* [Extracted entries]:
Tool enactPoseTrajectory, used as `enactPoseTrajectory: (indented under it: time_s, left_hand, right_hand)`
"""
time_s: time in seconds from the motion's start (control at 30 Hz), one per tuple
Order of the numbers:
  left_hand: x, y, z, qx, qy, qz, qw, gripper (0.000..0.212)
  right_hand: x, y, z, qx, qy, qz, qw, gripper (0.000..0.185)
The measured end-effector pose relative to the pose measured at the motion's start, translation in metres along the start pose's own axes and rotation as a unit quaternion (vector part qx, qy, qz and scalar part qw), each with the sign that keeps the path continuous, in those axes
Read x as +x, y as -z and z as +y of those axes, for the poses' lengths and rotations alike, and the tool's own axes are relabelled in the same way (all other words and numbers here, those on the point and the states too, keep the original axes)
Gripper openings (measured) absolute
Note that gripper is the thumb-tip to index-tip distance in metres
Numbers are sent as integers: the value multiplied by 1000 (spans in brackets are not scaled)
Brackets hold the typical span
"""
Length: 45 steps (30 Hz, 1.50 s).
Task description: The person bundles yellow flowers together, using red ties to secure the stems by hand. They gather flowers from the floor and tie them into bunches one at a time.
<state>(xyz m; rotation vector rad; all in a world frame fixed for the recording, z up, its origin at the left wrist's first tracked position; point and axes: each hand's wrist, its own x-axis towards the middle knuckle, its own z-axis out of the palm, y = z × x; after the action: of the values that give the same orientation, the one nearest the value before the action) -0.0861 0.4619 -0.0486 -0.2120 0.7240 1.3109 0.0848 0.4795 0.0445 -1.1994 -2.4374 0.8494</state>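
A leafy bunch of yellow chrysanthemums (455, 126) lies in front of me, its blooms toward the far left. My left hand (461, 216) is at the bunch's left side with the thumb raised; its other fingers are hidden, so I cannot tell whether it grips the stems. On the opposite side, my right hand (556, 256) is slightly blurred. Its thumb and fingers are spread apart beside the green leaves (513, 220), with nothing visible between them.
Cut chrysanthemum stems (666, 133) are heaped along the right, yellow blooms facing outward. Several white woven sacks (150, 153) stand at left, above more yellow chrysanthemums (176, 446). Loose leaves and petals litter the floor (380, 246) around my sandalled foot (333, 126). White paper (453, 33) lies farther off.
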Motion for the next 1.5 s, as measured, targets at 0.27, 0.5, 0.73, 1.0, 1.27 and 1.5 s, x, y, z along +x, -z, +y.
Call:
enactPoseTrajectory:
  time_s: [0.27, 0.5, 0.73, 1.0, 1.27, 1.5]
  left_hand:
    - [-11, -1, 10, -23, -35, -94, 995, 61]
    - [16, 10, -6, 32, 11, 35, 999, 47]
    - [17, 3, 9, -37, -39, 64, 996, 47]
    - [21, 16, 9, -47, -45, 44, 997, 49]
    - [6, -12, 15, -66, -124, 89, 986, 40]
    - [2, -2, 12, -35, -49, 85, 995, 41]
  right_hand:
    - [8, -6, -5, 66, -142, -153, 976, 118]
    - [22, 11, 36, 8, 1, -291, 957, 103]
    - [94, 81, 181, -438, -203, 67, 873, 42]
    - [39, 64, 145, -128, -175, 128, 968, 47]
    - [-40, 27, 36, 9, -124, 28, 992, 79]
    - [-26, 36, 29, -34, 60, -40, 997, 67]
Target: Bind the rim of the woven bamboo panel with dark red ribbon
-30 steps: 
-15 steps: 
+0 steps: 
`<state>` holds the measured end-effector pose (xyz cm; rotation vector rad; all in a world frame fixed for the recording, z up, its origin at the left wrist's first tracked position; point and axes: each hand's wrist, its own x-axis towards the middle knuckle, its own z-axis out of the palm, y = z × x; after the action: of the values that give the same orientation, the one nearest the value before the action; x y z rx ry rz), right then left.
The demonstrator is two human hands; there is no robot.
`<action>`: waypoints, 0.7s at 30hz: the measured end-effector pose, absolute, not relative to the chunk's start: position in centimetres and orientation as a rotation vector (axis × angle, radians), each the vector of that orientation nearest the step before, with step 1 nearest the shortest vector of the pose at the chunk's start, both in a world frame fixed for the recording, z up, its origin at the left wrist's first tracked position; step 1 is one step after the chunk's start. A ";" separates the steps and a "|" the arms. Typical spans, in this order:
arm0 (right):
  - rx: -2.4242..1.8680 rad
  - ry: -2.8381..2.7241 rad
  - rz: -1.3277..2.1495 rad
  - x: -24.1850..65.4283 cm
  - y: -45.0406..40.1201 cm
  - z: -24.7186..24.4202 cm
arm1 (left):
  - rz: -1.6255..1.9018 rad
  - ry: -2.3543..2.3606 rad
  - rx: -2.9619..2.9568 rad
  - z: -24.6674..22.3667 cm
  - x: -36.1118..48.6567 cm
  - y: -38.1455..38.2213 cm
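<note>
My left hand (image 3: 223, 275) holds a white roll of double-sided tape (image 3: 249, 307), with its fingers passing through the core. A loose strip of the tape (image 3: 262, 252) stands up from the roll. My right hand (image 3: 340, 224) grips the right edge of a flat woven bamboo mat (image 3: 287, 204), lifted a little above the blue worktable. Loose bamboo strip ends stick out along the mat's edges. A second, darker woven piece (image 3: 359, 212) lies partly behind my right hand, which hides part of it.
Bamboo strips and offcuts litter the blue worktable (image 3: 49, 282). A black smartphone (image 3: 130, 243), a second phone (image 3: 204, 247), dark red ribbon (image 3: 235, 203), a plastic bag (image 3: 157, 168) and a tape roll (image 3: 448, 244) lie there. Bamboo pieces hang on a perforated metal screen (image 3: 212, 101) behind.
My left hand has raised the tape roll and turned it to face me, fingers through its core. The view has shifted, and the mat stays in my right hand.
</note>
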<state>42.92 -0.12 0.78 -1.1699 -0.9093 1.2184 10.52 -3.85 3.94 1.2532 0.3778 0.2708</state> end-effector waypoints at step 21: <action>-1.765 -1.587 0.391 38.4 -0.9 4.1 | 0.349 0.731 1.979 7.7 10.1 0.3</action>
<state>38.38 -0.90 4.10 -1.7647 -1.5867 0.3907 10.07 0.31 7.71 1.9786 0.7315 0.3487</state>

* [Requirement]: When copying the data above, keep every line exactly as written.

* [Output of the task]:
Tool enactPoseTrajectory, used as `enactPoseTrajectory: (indented under it: time_s, left_hand, right_hand)`
"""
time_s: time in seconds from the motion's start (control at 30 Hz), one per tuple
Order of the numbers:
  left_hand: x, y, z, qx, qy, qz, qw, gripper (0.000..0.212)
  right_hand: x, y, z, qx, qy, qz, qw, gripper (0.000..0.185)
The measured end-effector pose relative to the pose measured at the motion's start, translation in metres along the start pose's own axes and rotation as a unit quaternion (vector part qx, qy, qz and scalar part qw), each with the sign that keeps the path continuous, in those axes
Read x as +x, y as -z and z as +y of those axes, for the poses' lengths and rotations alike, and the tool's own axes are relabelled in the same way (all other words and numbers here, those on the point and the states too, keep the original axes)
Gripper openings (measured) absolute
Note that gripper is the thumb-tip to index-tip distance in metres
Numbers are sent as integers: the value multiplied by 1000 (spans in brackets are not scaled)
Brackets hold the typical span
"""
Length: 45 steps (30 Hz, 1.50 s).
Task description: The person bundles yellow flowers together, using red ties to secure the stems by hand. They gather flowers from the floor and tie them into bunches one at a time.
<state>(xyz m; rotation vector rad; all in a world frame fixed for the recording, z up, its origin at the left wrist's first tracked position; point and axes: each hand's wrist, its own x-axis towards the middle knuckle, its own z-axis out of the palm, y = z × x; after the action: of the values that give the same orientation, the one nearest the value before the action) -0.0861 0.4619 -0.0486 -0.2120 0.7240 1.3109 0.0848 0.4795 0.0445 -1.1994 -2.4374 0.8494</state>
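A leafy bunch of yellow chrysanthemums (455, 126) lies in front of me, its blooms toward the far left. My left hand (461, 216) is at the bunch's left side with the thumb raised; its other fingers are hidden, so I cannot tell whether it grips the stems. On the opposite side, my right hand (556, 256) is slightly blurred. Its thumb and fingers are spread apart beside the green leaves (513, 220), with nothing visible between them.
Cut chrysanthemum stems (666, 133) are heaped along the right, yellow blooms facing outward. Several white woven sacks (150, 153) stand at left, above more yellow chrysanthemums (176, 446). Loose leaves and petals litter the floor (380, 246) around my sandalled foot (333, 126). White paper (453, 33) lies farther off.
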Motion for the next 1.5 s, as measured, targets at 0.27, 0.5, 0.73, 1.0, 1.27 and 1.5 s, x, y, z along +x, -z, +y.
Call:
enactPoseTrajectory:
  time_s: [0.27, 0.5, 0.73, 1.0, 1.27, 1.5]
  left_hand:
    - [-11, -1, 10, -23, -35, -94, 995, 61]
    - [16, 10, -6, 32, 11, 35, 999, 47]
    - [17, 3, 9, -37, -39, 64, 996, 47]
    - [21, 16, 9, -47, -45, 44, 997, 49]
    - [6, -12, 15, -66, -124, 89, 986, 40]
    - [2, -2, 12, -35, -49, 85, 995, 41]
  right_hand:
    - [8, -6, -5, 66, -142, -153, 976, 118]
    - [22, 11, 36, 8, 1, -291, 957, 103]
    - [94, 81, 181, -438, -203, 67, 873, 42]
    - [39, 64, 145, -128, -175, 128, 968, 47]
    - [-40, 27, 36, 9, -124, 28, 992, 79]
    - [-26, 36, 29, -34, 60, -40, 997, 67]
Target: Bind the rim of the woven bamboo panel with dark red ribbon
-30 steps: 
-15 steps: 
+0 steps: 
`<state>` holds the measured end-effector pose (xyz cm; rotation vector rad; all in a world frame fixed for the recording, z up, its origin at the left wrist's first tracked position; point and axes: each hand's wrist, its own x-axis towards the middle knuckle, its own z-axis out of the palm, y = z × x; after the action: of the values that give the same orientation, the one nearest the value before the action; x y z rx ry rz), right then left.
The demonstrator is two human hands; there is no robot.
`<action>`: waypoints, 0.7s at 30hz: the measured end-effector pose, absolute, not relative to the chunk's start: position in centimetres and orientation as a rotation vector (axis × angle, radians), each the vector of that orientation nearest the step before, with step 1 nearest the shortest vector of the pose at the chunk's start, both in a world frame fixed for the recording, z up, its origin at the left wrist's first tracked position; step 1 is one step after the chunk's start. A ";" separates the steps and a "|" the arms. Typical spans, in this order:
arm0 (right):
  - rx: -2.4242..1.8680 rad
  - ry: -2.8381..2.7241 rad
  - rz: -1.3277..2.1495 rad
  - x: -24.1850..65.4283 cm
  - y: -45.0406..40.1201 cm
  - z: -24.7186..24.4202 cm
arm1 (left):
  - rz: -1.6255..1.9018 rad
  - ry: -2.3543..2.3606 rad
  - rx: -2.9619..2.9568 rad
  - z: -24.6674..22.3667 cm
  - x: -36.1118..48.6567 cm
  - y: -38.1455..38.2213 cm
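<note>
My left hand (image 3: 223, 275) holds a white roll of double-sided tape (image 3: 249, 307), with its fingers passing through the core. A loose strip of the tape (image 3: 262, 252) stands up from the roll. My right hand (image 3: 340, 224) grips the right edge of a flat woven bamboo mat (image 3: 287, 204), lifted a little above the blue worktable. Loose bamboo strip ends stick out along the mat's edges. A second, darker woven piece (image 3: 359, 212) lies partly behind my right hand, which hides part of it.
Bamboo strips and offcuts litter the blue worktable (image 3: 49, 282). A black smartphone (image 3: 130, 243), a second phone (image 3: 204, 247), dark red ribbon (image 3: 235, 203), a plastic bag (image 3: 157, 168) and a tape roll (image 3: 448, 244) lie there. Bamboo pieces hang on a perforated metal screen (image 3: 212, 101) behind.
My left hand has raised the tape roll and turned it to face me, fingers through its core. The view has shifted, and the mat stays in my right hand.
</note>
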<state>42.92 -0.12 0.78 -1.1699 -0.9093 1.2184 10.52 -3.85 3.94 1.2532 0.3778 0.2708</state> end-effector waypoints at step 21: <action>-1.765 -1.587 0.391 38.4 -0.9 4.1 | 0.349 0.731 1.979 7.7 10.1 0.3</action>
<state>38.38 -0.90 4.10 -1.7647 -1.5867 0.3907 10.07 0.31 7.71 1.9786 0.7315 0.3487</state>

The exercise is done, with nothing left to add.